The relevance of their story to our own times may seem obvious, for we too live in the shadow of terrorism. But you quickly realise that the Baader bunch had little in common with the suicide bombers of today. As the film shows, their targets — at least in the beginning — were department stores and banks, not people. When they finally committed suicide, they took nobody with them.
There are no lessons to be learnt from this film, nor do we get any great insight into the mindset of the terrorist. Directed by Uli Edel (Last Exit to Brooklyn) and written by Bernd Eichinger (Downfall), this is a well-researched and energetic history lesson that tells the fascinating and moving story of how a respected left-wing journalist such as Ulrike Meinhof (Martina Gedeck) winds up joining two terrorists — Gudrun Ensslin (Johanna Wokalek) and her boyfriend Andreas Baader (Moritz Bleibtreu) — and forms the Red Army Faction to fight the German state. It’s an unlikely combination: imagine The Guardian’s Polly Toynbee joining Al-Qaeda. Through the bombing and robbing of banks, the group become famous and a formidable threat. Once in prison, they soon fall out with each other.

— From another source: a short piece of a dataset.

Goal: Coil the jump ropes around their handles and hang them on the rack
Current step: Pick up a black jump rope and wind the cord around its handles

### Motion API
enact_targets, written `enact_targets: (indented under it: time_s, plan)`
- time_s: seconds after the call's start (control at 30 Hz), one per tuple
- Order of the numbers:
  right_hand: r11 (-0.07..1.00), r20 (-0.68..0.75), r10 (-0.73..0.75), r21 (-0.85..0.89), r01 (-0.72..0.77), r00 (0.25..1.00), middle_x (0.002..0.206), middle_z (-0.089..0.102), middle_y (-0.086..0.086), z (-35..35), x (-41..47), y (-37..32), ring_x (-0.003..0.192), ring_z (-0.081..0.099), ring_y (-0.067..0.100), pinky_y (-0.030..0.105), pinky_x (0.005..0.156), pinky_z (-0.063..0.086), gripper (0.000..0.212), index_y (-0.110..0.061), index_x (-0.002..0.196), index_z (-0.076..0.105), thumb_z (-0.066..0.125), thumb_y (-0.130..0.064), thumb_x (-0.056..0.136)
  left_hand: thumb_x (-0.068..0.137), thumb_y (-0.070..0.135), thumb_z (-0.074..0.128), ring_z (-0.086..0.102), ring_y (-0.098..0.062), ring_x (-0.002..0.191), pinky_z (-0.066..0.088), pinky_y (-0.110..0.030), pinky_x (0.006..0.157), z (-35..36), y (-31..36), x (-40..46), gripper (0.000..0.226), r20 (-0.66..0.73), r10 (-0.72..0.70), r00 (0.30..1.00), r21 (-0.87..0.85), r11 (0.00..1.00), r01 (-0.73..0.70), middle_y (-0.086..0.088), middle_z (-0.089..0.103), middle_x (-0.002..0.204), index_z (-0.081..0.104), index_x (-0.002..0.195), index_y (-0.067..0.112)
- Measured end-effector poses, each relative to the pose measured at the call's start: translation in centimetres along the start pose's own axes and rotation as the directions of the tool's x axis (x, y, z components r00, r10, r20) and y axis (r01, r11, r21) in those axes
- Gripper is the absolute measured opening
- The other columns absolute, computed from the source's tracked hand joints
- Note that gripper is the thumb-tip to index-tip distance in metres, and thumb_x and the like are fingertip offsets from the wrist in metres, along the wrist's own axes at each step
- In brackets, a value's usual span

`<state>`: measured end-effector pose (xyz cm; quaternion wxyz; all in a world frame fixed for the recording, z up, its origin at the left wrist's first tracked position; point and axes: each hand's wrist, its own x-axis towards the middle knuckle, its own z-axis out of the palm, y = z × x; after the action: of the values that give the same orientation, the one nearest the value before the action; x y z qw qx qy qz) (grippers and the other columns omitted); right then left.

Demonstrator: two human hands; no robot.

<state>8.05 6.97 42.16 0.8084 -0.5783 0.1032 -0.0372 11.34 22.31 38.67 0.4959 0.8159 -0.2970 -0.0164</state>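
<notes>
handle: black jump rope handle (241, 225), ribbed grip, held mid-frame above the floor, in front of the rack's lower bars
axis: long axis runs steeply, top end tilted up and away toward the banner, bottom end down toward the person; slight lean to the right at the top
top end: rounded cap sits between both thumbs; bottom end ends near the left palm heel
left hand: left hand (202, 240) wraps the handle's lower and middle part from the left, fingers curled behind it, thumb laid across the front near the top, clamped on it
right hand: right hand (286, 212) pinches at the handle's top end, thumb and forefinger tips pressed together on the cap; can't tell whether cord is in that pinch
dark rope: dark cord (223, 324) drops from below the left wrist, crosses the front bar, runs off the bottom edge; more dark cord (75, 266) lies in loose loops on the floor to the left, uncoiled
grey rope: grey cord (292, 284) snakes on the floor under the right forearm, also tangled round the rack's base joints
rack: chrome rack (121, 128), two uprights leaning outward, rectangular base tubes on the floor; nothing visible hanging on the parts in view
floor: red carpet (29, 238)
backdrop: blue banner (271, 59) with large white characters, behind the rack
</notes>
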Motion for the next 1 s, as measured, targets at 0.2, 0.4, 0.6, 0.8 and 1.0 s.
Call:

The film has provoked plenty of controversy in Germany. Some have claimed it promotes “terrorist chic” and gives the group a glamour they don’t deserve. But isn’t everyone being a little po-faced about this?
Movies always glamorise bad people who happen to be good- looking. And there’s no doubt that if the handsome Andreas Baader had looked like Arafat and the sexy Ensslin didn’t resemble a gun-toting Anita Pallenberg, they wouldn’t have captured the imaginations of young Germans and been the subject of a film.
I mean, it’s certainly not their revolutionary politics that is so intriguing. Baader never seems to have a thought in his head; revolution was just an opportunity for him to break rules and tear apart taboos. In one scene we see him joyriding a car and shooting his gun at highway signs, like some drunken teenager.
Then again, he, like so many others, was captivated by the anti-authority and liberationist ethos of the 1960s counterculture. The film, though, shies away from suggesting that the removal of taboos and bourgeois restraints might have helped create a mindset that made violence more acceptable. Anyway, Andreas and Gudrun are shown as spoilt brats who are unable to submit to revolutionary discipline. This takes on a wonderfully comic turn when the Red Army Faction turn up in a revolutionary training camp in Jordan, and their nude sunbathing and “liberated” ways anger the Arab hosts.
At times the film plays like a farce, but Edel says the story of the Baader-Meinhof group “was the greatest tragedy in post-war Germany”, and I suspect he doesn’t just mean the numerous innocent people the Red Army Faction killed, but the group itself.
It’s only a tragedy, and not a farce, however, if you accept the early premise of the film that here were a group of young idealists who took up arms against the repressive and violent German state. (The film begins with the police brutally beating up a group of students demonstrating against the Shah of Iran.) In fighting for humanity, they lost their own humanity — or so we are led to believe.
Yet as the film develops we see that they were fighting the ghost of the old German fascism and not a new form. What we actually see is just how, on the whole, incredibly liberal and tolerant the German state was back then. The one sympathetic character in the whole film is the police chief, Horst Herold (Bruno Ganz), whose job it is to catch them, but who still bends over backwards to try to understand their motivation.
Unfortunately, the film tries to cover too much ground — a full 10 years — and it starts to sag in the final quarter. We are given a thorough account of the group’s history, but what’s missing is the role of human psychology. We never really get inside their heads. Was it a sense of moral duty or the absence of morality that led them to take up arms? The film gives us the complexity of a terrorist cell and how it operates, but the Baader-Meinhof complex itself remains a mystery.